#### Task instructions
All of the data is to be printed again exactly as it appears.
━━━━━━━━━━━━━━━━
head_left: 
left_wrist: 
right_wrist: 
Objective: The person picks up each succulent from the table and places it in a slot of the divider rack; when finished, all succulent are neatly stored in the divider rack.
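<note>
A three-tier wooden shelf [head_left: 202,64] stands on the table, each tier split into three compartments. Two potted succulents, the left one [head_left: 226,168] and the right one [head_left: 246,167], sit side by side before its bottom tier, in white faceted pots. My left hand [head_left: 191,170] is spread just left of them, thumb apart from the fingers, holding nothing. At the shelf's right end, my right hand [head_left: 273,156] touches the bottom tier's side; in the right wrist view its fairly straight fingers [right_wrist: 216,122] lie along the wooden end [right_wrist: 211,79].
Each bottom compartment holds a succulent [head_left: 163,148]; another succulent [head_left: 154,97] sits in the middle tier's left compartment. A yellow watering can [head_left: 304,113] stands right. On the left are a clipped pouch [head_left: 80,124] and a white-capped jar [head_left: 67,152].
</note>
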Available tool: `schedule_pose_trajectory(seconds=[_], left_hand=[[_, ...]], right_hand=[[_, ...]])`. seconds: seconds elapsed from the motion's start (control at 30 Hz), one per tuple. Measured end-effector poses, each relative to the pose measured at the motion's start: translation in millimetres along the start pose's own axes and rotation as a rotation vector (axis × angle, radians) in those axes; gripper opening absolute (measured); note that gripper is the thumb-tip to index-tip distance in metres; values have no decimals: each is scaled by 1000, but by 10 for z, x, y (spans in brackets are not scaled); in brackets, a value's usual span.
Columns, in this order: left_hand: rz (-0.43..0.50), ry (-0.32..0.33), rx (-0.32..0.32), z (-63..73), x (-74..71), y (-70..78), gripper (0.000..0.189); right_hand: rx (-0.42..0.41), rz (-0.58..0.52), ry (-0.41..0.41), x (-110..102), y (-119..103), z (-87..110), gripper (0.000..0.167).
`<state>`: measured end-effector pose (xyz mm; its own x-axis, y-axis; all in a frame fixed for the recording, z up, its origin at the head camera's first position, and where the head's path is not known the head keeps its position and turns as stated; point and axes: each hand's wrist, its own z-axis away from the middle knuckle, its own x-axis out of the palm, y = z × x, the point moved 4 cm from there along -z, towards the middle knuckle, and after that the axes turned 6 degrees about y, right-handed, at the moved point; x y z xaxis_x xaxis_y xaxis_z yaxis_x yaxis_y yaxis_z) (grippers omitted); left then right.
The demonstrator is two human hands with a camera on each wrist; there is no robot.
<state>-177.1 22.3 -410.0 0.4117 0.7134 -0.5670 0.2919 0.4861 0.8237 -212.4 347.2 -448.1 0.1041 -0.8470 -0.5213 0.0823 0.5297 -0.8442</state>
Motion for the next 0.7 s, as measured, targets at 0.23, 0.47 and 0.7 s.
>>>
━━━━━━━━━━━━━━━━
#### Task response
head_left: 
left_wrist: 
right_wrist: 
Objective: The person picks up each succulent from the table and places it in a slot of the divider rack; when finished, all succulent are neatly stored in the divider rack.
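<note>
A three-tier wooden shelf [head_left: 202,64] stands on the table, each tier split into three compartments. Two potted succulents, the left one [head_left: 226,168] and the right one [head_left: 246,167], sit side by side before its bottom tier, in white faceted pots. My left hand [head_left: 191,170] is spread just left of them, thumb apart from the fingers, holding nothing. At the shelf's right end, my right hand [head_left: 273,156] touches the bottom tier's side; in the right wrist view its fairly straight fingers [right_wrist: 216,122] lie along the wooden end [right_wrist: 211,79].
Each bottom compartment holds a succulent [head_left: 163,148]; another succulent [head_left: 154,97] sits in the middle tier's left compartment. A yellow watering can [head_left: 304,113] stands right. On the left are a clipped pouch [head_left: 80,124] and a white-capped jar [head_left: 67,152].
</note>
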Available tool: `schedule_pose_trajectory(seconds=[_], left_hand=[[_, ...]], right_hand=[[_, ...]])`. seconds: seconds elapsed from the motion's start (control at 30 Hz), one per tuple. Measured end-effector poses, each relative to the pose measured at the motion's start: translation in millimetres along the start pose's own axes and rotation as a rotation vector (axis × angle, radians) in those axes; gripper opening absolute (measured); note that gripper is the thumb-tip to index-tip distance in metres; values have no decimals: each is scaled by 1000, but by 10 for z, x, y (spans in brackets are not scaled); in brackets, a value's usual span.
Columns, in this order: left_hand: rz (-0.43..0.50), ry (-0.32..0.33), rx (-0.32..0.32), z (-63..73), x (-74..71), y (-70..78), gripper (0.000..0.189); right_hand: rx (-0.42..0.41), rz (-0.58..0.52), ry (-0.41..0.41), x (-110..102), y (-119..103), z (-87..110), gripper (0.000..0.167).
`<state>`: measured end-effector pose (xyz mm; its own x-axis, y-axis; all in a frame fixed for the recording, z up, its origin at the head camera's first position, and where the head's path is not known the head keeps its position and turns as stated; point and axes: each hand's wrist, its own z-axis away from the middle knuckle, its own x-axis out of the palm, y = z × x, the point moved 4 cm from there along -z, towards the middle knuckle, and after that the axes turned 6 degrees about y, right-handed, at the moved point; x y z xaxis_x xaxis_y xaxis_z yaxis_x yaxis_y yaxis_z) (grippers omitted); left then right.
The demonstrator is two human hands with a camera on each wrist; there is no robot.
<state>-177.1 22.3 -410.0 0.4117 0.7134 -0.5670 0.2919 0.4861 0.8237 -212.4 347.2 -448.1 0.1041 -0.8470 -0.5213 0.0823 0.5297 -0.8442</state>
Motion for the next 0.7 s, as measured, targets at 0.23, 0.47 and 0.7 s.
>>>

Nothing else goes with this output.